[Problem description]:
The lines to copy are those in the listing below that contain the word "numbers".

[Task material]:
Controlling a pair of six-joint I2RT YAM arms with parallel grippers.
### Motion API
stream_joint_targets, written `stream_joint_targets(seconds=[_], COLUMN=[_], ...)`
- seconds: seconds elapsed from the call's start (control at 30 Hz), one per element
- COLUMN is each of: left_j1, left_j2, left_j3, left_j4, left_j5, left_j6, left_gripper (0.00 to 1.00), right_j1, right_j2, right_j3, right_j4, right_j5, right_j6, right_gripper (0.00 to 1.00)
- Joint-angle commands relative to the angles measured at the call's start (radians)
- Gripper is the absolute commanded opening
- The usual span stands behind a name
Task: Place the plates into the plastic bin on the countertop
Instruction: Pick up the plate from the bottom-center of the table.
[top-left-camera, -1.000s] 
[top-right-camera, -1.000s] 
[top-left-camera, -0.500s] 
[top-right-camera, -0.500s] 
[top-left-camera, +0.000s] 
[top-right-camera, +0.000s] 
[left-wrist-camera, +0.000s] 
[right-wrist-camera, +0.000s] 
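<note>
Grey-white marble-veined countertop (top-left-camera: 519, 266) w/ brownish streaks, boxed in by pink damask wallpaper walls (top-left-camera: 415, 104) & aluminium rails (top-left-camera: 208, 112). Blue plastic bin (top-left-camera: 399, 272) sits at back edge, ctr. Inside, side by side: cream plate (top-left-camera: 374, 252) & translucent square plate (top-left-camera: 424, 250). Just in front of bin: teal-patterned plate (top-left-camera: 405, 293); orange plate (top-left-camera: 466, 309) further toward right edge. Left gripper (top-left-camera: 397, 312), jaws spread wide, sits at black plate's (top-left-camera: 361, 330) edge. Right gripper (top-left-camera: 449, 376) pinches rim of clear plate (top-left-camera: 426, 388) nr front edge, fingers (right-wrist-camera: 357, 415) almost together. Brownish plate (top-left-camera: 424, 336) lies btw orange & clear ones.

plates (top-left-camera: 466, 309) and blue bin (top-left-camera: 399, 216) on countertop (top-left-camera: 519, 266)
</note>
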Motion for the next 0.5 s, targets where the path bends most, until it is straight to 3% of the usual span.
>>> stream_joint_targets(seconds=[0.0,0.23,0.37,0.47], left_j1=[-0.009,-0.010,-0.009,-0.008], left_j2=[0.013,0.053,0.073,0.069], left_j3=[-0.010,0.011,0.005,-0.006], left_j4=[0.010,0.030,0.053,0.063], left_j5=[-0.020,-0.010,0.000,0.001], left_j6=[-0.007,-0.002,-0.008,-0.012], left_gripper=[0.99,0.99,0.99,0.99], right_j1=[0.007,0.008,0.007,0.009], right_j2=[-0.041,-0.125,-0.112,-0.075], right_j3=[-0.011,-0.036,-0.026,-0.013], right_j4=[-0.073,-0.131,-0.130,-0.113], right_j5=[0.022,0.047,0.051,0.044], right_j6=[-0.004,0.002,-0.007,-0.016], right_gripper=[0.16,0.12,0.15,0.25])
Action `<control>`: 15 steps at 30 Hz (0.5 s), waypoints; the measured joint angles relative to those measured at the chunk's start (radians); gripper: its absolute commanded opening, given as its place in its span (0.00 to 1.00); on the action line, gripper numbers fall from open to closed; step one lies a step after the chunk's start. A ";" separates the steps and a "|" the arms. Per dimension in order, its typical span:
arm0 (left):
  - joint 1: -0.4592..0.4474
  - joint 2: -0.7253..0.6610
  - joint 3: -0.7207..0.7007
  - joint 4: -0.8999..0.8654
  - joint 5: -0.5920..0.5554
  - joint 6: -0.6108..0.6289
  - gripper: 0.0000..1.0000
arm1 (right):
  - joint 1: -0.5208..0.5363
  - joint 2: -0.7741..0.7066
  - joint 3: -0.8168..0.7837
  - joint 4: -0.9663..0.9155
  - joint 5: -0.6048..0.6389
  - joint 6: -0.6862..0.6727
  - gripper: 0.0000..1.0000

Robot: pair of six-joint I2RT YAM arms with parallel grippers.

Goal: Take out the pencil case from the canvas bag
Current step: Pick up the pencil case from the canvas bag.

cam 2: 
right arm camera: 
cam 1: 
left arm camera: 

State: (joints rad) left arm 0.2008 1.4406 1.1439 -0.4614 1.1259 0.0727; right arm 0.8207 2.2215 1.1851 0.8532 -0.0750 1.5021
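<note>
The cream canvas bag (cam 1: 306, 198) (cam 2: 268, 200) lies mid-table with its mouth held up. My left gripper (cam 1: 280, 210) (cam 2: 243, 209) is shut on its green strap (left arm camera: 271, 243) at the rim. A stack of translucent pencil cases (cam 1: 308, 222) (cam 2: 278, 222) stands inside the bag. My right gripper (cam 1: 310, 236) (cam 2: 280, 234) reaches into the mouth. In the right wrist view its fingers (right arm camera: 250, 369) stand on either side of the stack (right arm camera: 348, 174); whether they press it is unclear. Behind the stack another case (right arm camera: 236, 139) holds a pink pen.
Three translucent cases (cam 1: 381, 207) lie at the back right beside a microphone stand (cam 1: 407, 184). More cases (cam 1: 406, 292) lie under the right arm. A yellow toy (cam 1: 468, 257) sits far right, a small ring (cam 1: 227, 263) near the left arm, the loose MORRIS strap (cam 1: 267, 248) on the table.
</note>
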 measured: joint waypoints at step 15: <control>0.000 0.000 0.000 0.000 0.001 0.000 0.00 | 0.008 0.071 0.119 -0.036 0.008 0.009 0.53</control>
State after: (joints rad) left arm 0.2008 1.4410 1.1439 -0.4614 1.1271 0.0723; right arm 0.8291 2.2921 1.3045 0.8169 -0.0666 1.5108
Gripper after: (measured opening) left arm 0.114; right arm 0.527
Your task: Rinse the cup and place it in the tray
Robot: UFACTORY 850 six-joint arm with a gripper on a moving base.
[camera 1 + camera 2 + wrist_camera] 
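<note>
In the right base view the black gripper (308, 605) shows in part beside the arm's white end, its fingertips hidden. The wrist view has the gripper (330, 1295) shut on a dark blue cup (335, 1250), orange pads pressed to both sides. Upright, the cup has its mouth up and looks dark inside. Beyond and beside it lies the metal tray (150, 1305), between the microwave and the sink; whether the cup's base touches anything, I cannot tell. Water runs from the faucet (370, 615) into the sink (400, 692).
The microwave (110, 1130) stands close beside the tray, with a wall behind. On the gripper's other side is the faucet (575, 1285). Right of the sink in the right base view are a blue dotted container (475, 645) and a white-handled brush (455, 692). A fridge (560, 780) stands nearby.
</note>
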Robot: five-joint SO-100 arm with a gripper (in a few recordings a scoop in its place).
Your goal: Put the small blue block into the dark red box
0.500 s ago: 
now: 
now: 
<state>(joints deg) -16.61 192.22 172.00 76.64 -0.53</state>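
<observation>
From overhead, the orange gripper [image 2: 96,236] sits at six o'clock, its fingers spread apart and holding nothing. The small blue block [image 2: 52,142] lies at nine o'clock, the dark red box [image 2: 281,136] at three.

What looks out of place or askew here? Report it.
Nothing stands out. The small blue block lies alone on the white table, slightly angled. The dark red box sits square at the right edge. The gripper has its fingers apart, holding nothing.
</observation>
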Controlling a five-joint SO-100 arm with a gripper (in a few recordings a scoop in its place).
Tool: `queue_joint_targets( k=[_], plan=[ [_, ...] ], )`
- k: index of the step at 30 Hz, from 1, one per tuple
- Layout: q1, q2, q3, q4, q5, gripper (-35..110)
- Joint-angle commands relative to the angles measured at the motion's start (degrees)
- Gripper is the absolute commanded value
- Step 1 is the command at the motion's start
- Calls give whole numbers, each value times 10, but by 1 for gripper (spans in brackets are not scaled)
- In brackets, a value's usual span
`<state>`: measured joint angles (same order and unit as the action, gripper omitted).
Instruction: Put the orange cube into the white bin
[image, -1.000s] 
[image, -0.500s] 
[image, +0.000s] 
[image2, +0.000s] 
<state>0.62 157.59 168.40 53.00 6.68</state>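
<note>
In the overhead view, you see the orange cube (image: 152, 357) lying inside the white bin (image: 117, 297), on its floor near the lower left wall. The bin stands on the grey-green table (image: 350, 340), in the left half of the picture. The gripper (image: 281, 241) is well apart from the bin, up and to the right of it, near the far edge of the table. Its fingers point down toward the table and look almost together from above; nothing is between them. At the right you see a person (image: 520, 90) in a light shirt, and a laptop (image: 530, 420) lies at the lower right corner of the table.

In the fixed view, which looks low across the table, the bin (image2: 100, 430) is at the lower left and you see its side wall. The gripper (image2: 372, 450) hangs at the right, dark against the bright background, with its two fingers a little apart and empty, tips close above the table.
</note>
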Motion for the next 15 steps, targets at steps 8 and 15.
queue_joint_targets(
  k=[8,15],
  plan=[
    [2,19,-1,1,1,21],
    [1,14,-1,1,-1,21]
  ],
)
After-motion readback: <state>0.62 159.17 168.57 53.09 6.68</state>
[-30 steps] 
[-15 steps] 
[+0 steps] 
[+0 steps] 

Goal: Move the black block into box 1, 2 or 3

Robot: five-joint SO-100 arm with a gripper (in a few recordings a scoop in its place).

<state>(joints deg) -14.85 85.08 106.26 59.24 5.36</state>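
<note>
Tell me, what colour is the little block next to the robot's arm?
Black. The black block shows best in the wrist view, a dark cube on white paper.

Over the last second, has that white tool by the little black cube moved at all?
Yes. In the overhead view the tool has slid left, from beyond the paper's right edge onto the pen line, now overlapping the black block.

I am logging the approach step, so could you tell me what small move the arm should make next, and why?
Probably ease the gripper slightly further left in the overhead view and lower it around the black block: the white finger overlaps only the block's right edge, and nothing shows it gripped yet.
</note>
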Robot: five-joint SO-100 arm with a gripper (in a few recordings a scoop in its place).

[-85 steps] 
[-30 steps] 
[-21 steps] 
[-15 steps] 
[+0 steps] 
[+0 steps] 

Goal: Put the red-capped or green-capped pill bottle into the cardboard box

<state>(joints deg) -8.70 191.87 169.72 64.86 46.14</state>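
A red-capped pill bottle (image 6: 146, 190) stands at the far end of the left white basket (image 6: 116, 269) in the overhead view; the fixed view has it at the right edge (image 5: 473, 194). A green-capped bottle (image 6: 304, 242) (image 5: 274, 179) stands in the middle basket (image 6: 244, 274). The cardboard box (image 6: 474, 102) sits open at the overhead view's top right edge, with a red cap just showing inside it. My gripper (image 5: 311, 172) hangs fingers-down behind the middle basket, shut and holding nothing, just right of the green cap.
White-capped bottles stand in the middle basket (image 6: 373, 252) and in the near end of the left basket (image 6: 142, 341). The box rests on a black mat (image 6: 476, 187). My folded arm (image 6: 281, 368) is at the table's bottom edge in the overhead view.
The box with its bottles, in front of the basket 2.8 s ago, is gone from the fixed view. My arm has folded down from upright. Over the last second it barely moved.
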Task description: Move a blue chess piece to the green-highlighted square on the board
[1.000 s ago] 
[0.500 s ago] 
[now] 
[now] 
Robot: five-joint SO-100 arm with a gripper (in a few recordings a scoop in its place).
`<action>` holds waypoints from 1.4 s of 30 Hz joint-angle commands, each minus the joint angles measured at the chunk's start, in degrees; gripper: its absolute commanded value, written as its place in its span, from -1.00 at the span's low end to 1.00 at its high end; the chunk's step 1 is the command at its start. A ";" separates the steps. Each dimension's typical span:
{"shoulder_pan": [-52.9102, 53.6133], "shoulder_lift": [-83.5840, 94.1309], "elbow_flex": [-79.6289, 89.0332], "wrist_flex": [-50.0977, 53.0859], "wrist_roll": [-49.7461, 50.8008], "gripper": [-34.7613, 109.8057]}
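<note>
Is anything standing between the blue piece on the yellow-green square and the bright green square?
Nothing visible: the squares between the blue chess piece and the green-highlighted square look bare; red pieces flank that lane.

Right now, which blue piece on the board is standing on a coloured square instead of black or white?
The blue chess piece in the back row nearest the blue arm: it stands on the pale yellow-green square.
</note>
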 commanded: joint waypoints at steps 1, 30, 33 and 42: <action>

[Expected answer]:
Action `<control>`: 15 steps at 30 Hz (0.5 s), waypoints; the measured joint angles relative to those measured at the chunk's start (radians); gripper: its absolute commanded opening, given as its place in its span (0.00 to 1.00); on the action line, gripper numbers fall from open to closed; step one lies a step after the chunk's start. A ";" separates the steps and a "|" the arms. Per dimension in order, its typical span:
- Calls give whole numbers, each value times 10, but by 1 for gripper (spans in brackets are not scaled)

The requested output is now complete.